> TRY IT
Your answer must be the exact lines from the one with "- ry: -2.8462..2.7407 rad" to the end of the data, both included, with no pictures.

> SUPPLIED MATERIAL
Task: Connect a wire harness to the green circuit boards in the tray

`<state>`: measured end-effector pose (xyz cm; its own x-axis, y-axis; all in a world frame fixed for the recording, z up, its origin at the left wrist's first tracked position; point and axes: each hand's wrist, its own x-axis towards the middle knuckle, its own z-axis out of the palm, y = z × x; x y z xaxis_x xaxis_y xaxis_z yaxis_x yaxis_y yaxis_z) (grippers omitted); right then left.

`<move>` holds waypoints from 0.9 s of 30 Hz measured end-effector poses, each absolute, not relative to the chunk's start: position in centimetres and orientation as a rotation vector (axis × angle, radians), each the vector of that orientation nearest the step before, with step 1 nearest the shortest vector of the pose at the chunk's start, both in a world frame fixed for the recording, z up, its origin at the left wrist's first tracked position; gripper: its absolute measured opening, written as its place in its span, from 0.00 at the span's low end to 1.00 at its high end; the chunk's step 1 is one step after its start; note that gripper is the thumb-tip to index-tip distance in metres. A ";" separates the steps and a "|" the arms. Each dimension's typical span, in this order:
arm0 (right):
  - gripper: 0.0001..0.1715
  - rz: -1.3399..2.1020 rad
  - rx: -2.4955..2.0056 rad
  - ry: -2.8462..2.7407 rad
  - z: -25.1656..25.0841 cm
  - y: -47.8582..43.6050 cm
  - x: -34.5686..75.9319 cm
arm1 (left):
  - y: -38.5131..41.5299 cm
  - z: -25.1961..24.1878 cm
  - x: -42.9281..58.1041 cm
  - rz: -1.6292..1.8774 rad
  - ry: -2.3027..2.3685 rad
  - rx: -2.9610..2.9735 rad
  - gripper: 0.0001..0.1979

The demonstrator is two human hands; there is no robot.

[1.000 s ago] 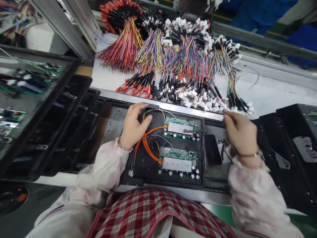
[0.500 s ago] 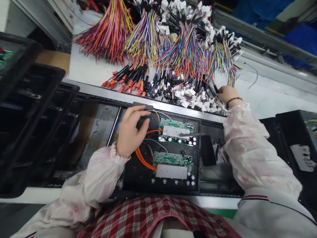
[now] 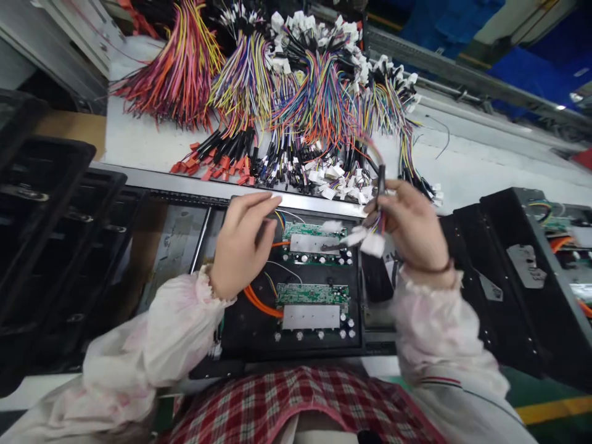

> ANSWER TO THIS EXERCISE
  - ry: -2.8462..2.7407 rad
  - z: -25.1656..25.0841 cm
  - y: -47.8582..43.6050 cm
  - x: -34.5686..75.9319 cm
arm1 (left):
  - y: -38.5131..41.5299 cm
  - z: -25.1961..24.1878 cm
  - x: -42.9281..58.1041 cm
  - rz: -1.6292..1.8774 rad
  - ry: -2.3027..2.3685 rad
  - rx: -2.9610..2.9735 rad
  - gripper: 0.0001..0.1979

The demonstrator is two human hands; there is no robot.

[1.000 s ago] 
[0.500 s ago] 
[now] 

Nothing else is needed to complete the answer.